Dreamer: Model-Based RL with Latent Dynamics#

Dreamer is a model-based reinforcement learning algorithm that learns a latent dynamics model from images and trains a behavior policy entirely in the latent space.

Based on papers:

Overview#

Dreamer learns a world model from image observations, then trains an actor-critic policy entirely in the imagination of that world model.

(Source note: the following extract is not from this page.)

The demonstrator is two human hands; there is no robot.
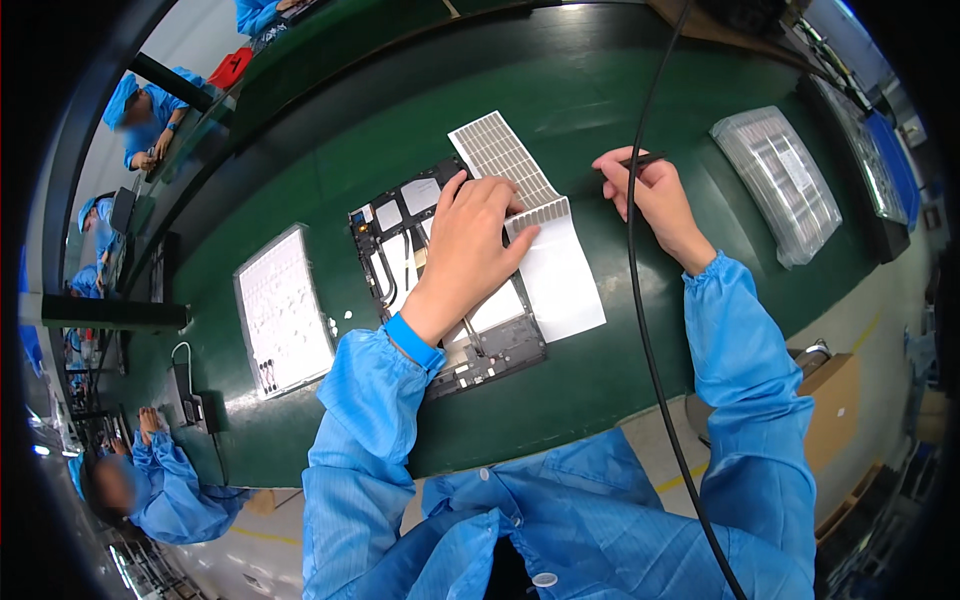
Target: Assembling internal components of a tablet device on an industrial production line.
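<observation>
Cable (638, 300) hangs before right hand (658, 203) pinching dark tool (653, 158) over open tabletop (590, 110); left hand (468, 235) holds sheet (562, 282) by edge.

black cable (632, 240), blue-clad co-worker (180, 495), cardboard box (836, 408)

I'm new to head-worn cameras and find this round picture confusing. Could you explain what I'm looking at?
There is no robot here: the left of two fisheye cameras on a person's head looks down at their bare hands, so straight edges bend near the rim. On the green table lies an opened flat black device, partly under the left hand, which touches a pale gridded sheet. The right hand holds a slim dark tool. A white panel lies to the left and a clear-wrapped bundle to the right. A black cable crosses the view. Other people in blue appear at the left.
</observation>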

No gradients flow from the environment to the policy — the world model is the only bridge between real experience and learned behavior.

The family has two major versions, documented individually below.


DreamerV1#

Theory#

Recurrent State-Space Model (RSSM) with Gaussian Latents#

DreamerV1’s RSSM maintains a hybrid state with two components:

1. Deterministic state h_t — a GRU hidden state that captures temporal dependencies and deterministic transitions:

\[h_t = \text{GRU}(h_{t-1}, [s_{t-1}, a_{t-1}])\]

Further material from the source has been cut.